#### [Work to complete]
Having read the data, transcribe all of it without deviation.
======== Material provided
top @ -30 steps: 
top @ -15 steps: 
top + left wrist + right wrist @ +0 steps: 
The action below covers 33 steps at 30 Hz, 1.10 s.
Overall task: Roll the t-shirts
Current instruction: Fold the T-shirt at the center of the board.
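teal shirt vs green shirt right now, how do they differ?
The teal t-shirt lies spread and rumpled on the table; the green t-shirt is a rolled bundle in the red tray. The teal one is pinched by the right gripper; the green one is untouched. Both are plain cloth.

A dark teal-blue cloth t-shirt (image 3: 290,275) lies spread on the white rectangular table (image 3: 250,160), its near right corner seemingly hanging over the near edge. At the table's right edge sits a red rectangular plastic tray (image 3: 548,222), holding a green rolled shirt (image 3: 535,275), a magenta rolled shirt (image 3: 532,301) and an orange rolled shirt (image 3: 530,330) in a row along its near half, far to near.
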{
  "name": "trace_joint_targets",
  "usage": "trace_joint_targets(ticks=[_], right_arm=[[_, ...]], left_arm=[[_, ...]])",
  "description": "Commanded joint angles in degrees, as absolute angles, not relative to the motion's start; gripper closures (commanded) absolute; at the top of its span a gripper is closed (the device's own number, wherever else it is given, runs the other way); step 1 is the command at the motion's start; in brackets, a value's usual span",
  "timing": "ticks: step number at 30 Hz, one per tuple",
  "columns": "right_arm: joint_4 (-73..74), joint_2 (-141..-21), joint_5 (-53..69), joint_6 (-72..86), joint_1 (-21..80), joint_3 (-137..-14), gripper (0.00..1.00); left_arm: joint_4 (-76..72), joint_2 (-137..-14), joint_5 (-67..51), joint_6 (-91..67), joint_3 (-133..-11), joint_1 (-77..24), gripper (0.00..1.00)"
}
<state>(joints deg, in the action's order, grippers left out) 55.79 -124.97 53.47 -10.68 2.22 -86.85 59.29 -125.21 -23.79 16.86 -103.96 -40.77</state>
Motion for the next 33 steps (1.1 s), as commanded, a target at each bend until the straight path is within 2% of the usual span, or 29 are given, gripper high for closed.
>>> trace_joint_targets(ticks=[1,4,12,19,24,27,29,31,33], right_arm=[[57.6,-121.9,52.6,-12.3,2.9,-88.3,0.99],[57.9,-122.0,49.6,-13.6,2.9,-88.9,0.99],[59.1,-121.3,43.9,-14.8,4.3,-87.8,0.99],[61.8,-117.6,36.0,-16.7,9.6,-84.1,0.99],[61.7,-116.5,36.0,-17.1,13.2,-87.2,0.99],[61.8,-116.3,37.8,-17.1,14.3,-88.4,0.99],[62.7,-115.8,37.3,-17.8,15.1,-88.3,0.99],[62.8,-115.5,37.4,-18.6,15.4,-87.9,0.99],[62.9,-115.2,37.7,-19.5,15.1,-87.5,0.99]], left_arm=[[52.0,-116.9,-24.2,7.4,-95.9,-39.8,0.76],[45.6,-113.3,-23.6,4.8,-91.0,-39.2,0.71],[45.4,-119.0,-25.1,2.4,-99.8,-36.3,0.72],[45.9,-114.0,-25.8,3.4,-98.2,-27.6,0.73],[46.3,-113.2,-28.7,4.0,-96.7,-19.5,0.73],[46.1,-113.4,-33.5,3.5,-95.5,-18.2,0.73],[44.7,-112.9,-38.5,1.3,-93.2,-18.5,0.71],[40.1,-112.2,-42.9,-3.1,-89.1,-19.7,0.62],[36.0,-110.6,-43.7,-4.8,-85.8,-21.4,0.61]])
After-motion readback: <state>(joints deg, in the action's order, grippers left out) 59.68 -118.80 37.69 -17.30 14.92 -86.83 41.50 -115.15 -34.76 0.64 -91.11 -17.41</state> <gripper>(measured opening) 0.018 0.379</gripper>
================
#### [Your solution]
top @ -30 steps: 
top @ -15 steps: 
top + left wrist + right wrist @ +0 steps: 
The action below covers 33 steps at 30 Hz, 1.10 s.
Overall task: Roll the t-shirts
Current instruction: Fold the T-shirt at the center of the board.
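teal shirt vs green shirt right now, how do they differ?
The teal t-shirt lies spread and rumpled on the table; the green t-shirt is a rolled bundle in the red tray. The teal one is pinched by the right gripper; the green one is untouched. Both are plain cloth.

A dark teal-blue cloth t-shirt (image 3: 290,275) lies spread on the white rectangular table (image 3: 250,160), its near right corner seemingly hanging over the near edge. At the table's right edge sits a red rectangular plastic tray (image 3: 548,222), holding a green rolled shirt (image 3: 535,275), a magenta rolled shirt (image 3: 532,301) and an orange rolled shirt (image 3: 530,330) in a row along its near half, far to near.
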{
  "name": "trace_joint_targets",
  "usage": "trace_joint_targets(ticks=[_], right_arm=[[_, ...]], left_arm=[[_, ...]])",
  "description": "Commanded joint angles in degrees, as absolute angles, not relative to the motion's start; gripper closures (commanded) absolute; at the top of its span a gripper is closed (the device's own number, wherever else it is given, runs the other way); step 1 is the command at the motion's start; in brackets, a value's usual span",
  "timing": "ticks: step number at 30 Hz, one per tuple",
  "columns": "right_arm: joint_4 (-73..74), joint_2 (-141..-21), joint_5 (-53..69), joint_6 (-72..86), joint_1 (-21..80), joint_3 (-137..-14), gripper (0.00..1.00); left_arm: joint_4 (-76..72), joint_2 (-137..-14), joint_5 (-67..51), joint_6 (-91..67), joint_3 (-133..-11), joint_1 (-77..24), gripper (0.00..1.00)"
}
<state>(joints deg, in the action's order, grippers left out) 55.79 -124.97 53.47 -10.68 2.22 -86.85 59.29 -125.21 -23.79 16.86 -103.96 -40.77</state>
Motion for the next 33 steps (1.1 s), as commanded, a target at each bend until the straight path is within 2% of the usual span, or 29 are given, gripper high for closed.
>>> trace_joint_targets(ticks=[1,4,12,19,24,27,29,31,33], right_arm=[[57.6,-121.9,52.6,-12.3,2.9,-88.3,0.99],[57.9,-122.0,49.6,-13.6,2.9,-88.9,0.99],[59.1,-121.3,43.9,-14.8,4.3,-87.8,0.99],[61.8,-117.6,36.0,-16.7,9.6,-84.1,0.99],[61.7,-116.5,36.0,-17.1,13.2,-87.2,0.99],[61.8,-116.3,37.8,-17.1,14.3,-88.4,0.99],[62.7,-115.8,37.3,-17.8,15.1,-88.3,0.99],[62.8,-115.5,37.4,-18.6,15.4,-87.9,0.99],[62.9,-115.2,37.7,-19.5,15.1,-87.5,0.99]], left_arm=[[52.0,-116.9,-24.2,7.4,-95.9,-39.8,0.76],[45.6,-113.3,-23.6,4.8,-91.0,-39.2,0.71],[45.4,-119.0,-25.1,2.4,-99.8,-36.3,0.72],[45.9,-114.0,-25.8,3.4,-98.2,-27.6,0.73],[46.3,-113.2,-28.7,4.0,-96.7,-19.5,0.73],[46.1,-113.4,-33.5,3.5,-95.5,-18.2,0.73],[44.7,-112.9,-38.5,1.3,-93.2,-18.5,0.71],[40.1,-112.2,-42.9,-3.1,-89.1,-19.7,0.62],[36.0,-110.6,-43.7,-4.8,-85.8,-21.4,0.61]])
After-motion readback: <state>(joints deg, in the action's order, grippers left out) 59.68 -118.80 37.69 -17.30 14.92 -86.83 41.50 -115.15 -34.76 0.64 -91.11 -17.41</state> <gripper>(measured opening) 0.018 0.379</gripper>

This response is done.